House Democrats are introducing a resolution today opposing President Donald Trump’s recent executive order pertaining to various visa holders that is currently roiling the country. House Democrats also indicated that they would bring forward more measures in the coming days responding to Trump’s offensive against minorities, immigrants, refugees, women and others.

“In so many ways, Donald Trump is implementing a policy of separating the United States from the rest of the world,” said Rep. Chris Hansen, D-Denver. “The risks of a new American isolationism are immense. This is unnecessarily divisive and warrants our immediate attention.”

The resolution, sponsored by Reps. Hansen and Dafna Michaelson Jenet, D-Commerce City, recalls America’s history as a nation of immigrants, especially its long record of accepting refugees fleeing war, famine and oppression. It calls on President Trump to rescind or Congress to overturn​ his Jan. 27 executive order banning citizens from seven mostly Muslim nations, even those individuals who already have permanent residency or other U.S. visas.

​“This administration is way out of step with Colorado,” said Rep. Dafna Michaelson Jenet. “Whether it’s directing the construction of an unnecessary, costly and stigmatizing wall on the Mexican border, whether it’s him threatening DACA recipients and DREAMers, whether it’s his attacks on women or his unconstitutional executive order targeting Muslims, we cannot and will not stand for these actions.”

“It seems clear that we have not seen the last Trump action that violates America’s values and laws,” said Rep. Adrienne Benavidez, D-Adams County. “I am deeply concerned that among his next steps will be to order the deportation of children who have grown up in this country and are protected under the DACA program. I will support an inclusive Colorado and an inclusive America, and I’ll oppose every reckless attempt coming out of Washington to divide us.”

“These misguided policies do nothing to keep us safe,” said Rep. Edie Hooton, D-Boulder. “We cannot stand by while policies that violate our constitution and values are pushed through by overreaching executive action.”

The resolution is being scheduled for floor debate on Tuesday. Other Democratic actions to protect against broad federal overreach are expected in the coming days.

Debate on this resolution is underway on the floor of the Colorado House right now (click here to watch live). House Minority Leader Patrick Neville is leading the defense of Trump:

We’ll update with coverage as it comes in.

Gov. Hickenlooper Condemns Trump Muslim Ban

Gov. John Hickenlooper.

Here’s a statement today from Gov.
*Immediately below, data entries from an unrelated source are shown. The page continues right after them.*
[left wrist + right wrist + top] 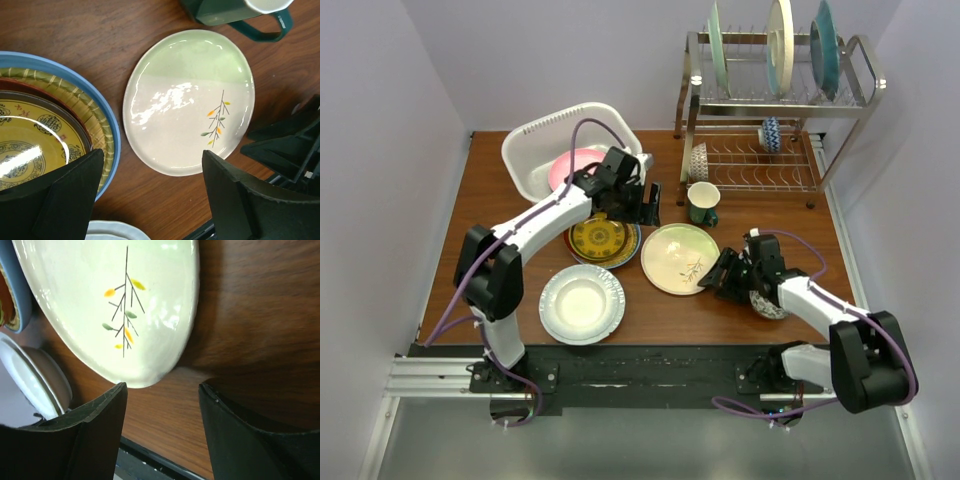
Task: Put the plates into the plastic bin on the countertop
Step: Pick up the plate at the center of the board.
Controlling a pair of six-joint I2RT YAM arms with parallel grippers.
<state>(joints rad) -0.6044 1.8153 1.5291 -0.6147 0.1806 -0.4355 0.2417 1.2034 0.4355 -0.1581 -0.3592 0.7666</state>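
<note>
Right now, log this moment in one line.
left hand: open, by yellow plate stack | right hand: open, at cream plate | plastic bin: pink plate

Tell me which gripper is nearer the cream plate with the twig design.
Right. The right gripper is open at the near-right rim of the cream plate. The left gripper hovers farther off, beyond its far-left rim, beside the yellow patterned plate.

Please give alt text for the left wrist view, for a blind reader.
A glossy cream round plate with a twig design lies on the dark reddish-brown wooden countertop, ahead of the open left claw. A yellow patterned plate stack sits left.
</note>
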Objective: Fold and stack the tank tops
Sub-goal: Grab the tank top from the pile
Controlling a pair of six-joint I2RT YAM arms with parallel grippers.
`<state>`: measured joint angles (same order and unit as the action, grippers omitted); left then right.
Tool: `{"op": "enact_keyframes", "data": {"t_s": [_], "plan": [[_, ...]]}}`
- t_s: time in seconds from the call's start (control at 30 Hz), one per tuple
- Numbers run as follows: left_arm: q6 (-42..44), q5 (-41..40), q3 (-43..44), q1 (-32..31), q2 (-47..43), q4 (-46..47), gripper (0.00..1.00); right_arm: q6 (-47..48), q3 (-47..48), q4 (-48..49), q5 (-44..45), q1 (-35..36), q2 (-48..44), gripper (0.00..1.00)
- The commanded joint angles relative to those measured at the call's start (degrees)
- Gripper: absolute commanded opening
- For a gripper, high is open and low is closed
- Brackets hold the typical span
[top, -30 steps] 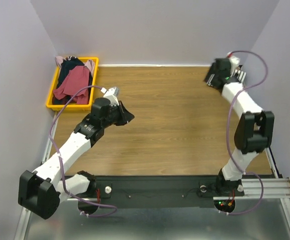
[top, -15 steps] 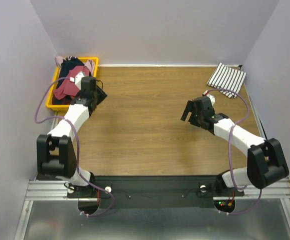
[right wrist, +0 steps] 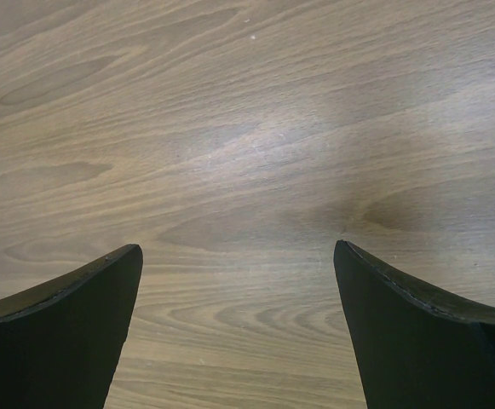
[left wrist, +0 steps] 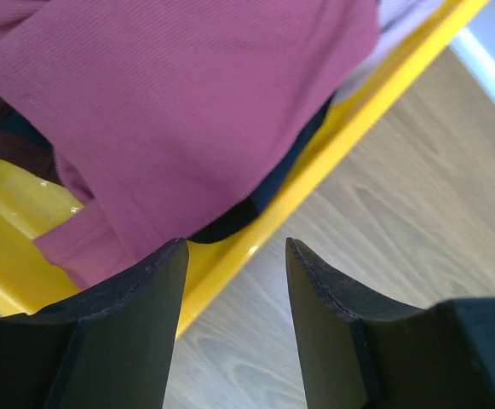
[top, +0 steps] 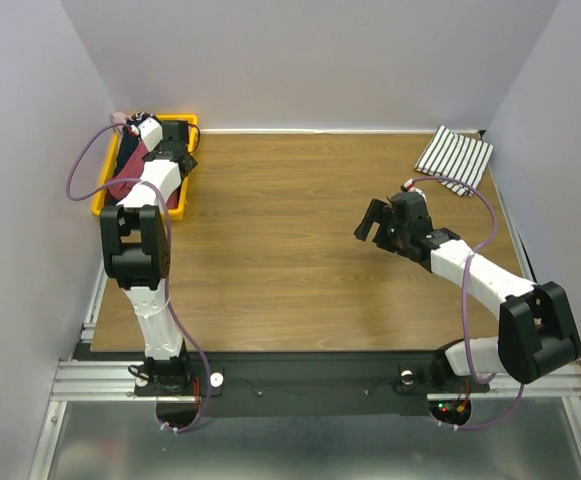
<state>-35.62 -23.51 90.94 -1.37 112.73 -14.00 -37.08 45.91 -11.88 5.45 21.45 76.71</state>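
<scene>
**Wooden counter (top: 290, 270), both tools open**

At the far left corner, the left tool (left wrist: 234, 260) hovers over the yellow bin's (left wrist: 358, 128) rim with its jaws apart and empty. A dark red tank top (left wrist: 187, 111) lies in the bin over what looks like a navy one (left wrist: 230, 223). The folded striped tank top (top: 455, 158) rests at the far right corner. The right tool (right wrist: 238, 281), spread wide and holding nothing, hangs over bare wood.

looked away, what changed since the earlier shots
The left gripper swung from the table to above the red tank top in the yellow bin and opened. The right gripper pulled back from the far corner, leaving the striped tank top there. Bin unmoved.
</scene>
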Motion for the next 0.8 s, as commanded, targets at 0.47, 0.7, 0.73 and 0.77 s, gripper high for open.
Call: {"op": "enact_keyframes", "data": {"t_s": [0.47, 0.7, 0.73, 0.77], "plan": [[4.0, -8.9, 6.2, 0.8, 6.5, -4.7, 0.57, 0.5, -1.8, 3.1, -2.6, 0.3, -0.7, 1.0], [3.1, -9.9, 7.8, 2.5, 6.0, -6.1, 0.14, 0.5, -1.9, 3.1, -2.3, 0.3, -0.9, 1.0], [3.1, -10.1, 7.9, 2.6, 5.7, -6.3, 0.08, 0.5, -1.9, 3.1, -2.3, 0.3, -0.9, 1.0], [3.1, -9.9, 8.5, 2.8, 5.2, -6.6, 0.0, 0.6, -1.9, 3.1, -2.4, 0.3, -0.9, 1.0]]}}
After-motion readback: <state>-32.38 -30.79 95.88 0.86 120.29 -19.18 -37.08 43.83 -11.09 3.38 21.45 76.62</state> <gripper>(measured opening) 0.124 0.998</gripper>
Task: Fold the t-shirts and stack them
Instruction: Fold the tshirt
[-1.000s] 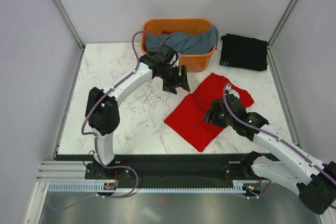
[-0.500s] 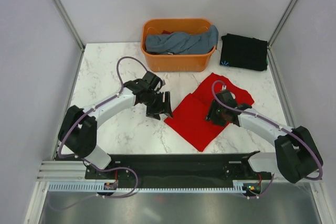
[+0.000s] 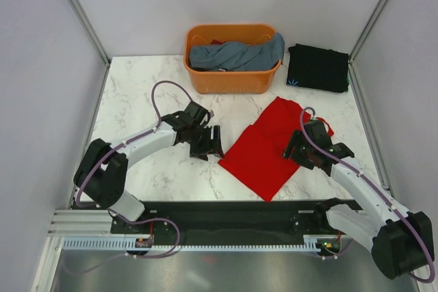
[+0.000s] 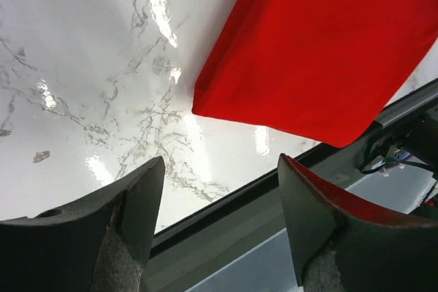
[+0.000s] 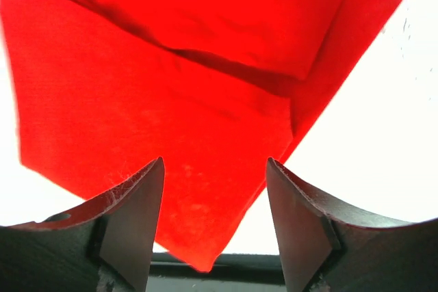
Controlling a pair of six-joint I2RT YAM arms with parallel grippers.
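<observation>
A red t-shirt point(image 3: 263, 145) lies partly folded on the marble table, right of centre; it also shows in the left wrist view point(image 4: 321, 46) and the right wrist view point(image 5: 171, 87). My left gripper point(image 3: 211, 143) is open and empty, low over the table just left of the shirt's left corner. My right gripper point(image 3: 298, 150) is open and empty over the shirt's right side. A folded black t-shirt point(image 3: 317, 67) lies at the back right. An orange basket point(image 3: 233, 80) at the back holds a grey-blue shirt point(image 3: 236, 54).
The table's black front rail point(image 3: 226, 211) runs below the shirt's near corner. Metal frame posts point(image 3: 79, 11) stand at the back corners, with grey walls on both sides. Bare marble point(image 3: 137, 94) lies left of the basket.
My right arm has drawn back to the right, and the shirt's right part has been laid flatter. My left gripper has come forward from the basket to the shirt's left corner.
</observation>
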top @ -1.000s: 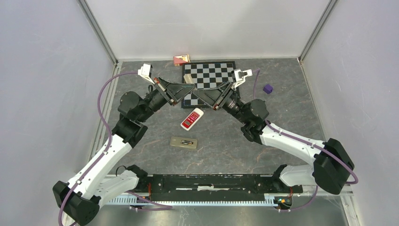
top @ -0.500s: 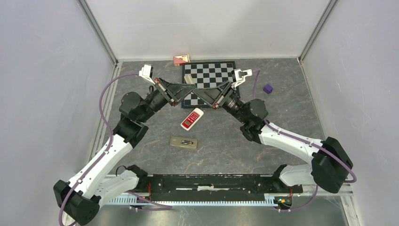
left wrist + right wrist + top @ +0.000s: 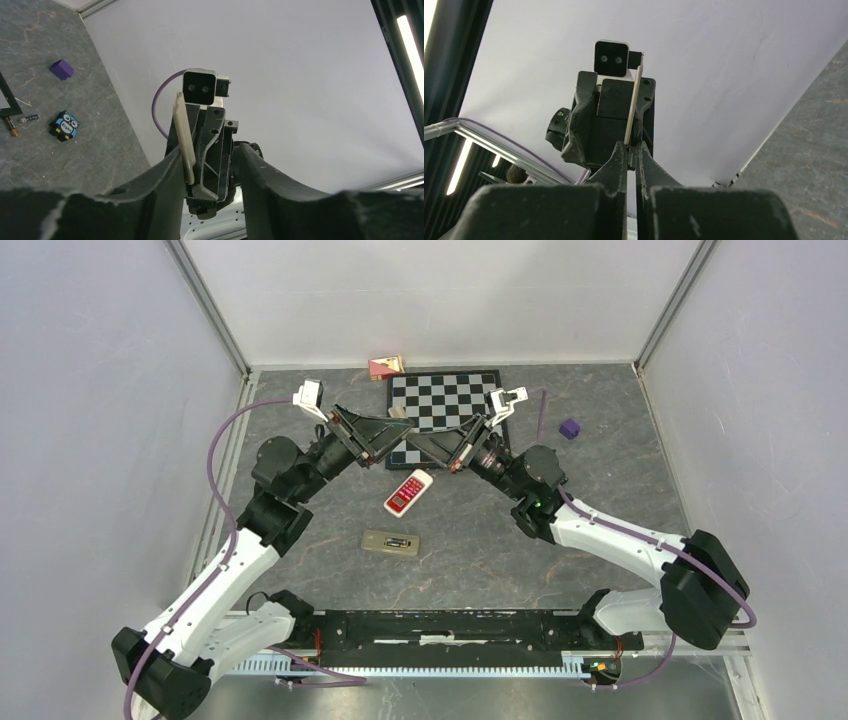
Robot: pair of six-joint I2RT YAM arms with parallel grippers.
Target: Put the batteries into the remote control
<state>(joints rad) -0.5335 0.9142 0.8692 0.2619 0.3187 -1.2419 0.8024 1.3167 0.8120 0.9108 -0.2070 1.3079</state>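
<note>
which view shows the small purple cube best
Left wrist: the small purple cube looks largest there, with its top and side faces visible. Top external shows the cube tiny, right of the black-and-white chessboard. Right wrist does not show it.

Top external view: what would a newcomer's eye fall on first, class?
The right pincer, shut on a thin cream panel, meets the open left pincer tip to tip over the near edge of the chessboard. Nearer the bases, a red-and-white remote and a beige remote with a dark slot lie on the grey table.
</note>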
John Hickenlooper of Colorado, denouncing President Donald Trump’s executive order banning travel from several Muslim-majority nations in the strongest possible terms:

“The vast majority of refugees admitted to the United States are families, mainly comprised of women and children, and all refugees are admitted only after they make it through the world’s toughest vetting program. Many of the refugees helped US forces, often in violent and chaotic circumstances, risking their lives in the process.

We can and should continue to work with the federal government and Homeland Security to ensure that the verification system used to screen refugees is as stringent as possible. But we can do that while we honor our values as Americans. Religious tests and blanket bans diminish those values and injure our international reputation. The executive order serves as a powerful recruiting tool for our enemies and needlessly antagonizes our allies around the world. We believe that Americans will be less safe, at home and abroad, if the executive order is fully implemented. [Pols emphasis] We urge the President to rescind the executive order.”

Here’s some additional information we were forwarded that gives some scope of both the number affected in or in transit to Colorado, as well as the number of refugees who have already been resettled here in recent months:

Since October 1, 2016, Colorado has resettled 736 refugees, of whom 88 were Syrian. With the executive order in effect, estimated arrivals to Colorado for the fiscal year will total 1,042, or half the number expected before the order was signed.

Of those who had been set to come to Colorado between now and the end of the fiscal year, 83 would have been Syrians. Until the executive order, Colorado had expected 2,195 refugees in FY17. With the order, that decreases to an estimated 1,042. Colorado had expected 55 refugees in the next few days, including families from Syria, Afghanistan, Iraq and Somalia.

As you can see, Colorado welcomes refugees. Colorado has historically welcomed them, welcomes them today, and would continue to do so if Trump were to rescind his executive order. All we can hope is that Hickenlooper’s statement is heard over the din–and America’s enemies and allies alike understand that what’s happening is not Colorado’s choice.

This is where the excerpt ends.